§ **YOUR TASK**: Leaving out pictures, output exactly the lines below from the one that has "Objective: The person" through the one that has "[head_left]", and nothing else.

§ **SUPPLIED ENTRIES**:
+--
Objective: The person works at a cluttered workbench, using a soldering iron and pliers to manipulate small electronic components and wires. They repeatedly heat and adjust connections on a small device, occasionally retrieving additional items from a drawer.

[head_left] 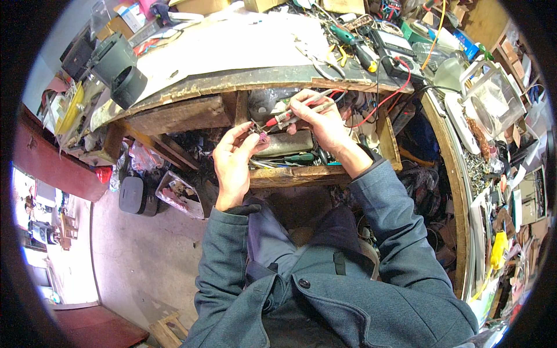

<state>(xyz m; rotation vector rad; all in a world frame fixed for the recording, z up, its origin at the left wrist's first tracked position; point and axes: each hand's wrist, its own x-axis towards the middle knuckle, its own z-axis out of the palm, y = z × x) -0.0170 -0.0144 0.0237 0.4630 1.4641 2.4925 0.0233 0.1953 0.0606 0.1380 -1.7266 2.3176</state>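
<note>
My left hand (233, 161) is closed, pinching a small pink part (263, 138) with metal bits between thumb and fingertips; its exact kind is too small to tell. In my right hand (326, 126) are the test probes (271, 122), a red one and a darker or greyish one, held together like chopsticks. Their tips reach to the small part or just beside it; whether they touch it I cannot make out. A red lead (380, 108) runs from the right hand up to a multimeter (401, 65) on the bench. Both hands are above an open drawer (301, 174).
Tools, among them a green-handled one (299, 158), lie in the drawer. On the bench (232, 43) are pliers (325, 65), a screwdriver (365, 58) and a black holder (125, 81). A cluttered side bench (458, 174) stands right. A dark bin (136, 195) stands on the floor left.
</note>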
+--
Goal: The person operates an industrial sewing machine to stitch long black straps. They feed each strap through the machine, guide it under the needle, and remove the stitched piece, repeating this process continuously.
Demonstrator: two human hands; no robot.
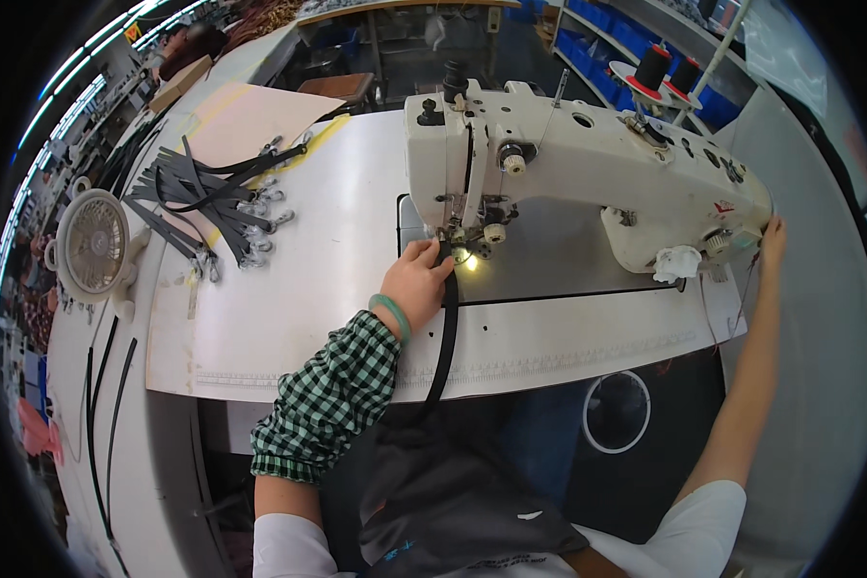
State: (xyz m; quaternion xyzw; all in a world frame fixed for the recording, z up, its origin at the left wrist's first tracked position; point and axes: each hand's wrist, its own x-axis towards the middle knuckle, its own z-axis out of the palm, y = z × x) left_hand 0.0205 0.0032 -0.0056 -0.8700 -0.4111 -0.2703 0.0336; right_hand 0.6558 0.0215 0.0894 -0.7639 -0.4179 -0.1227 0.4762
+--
§ **ANSWER BOX**:
Objective: The person works at a cluttered workbench, using a soldering iron and pliers to manipulate small electronic components and wires. They repeatedly heat and adjust connections on a small device, occasionally retrieving additional items from a drawer.

[head_left] 

This completes the answer to the exercise.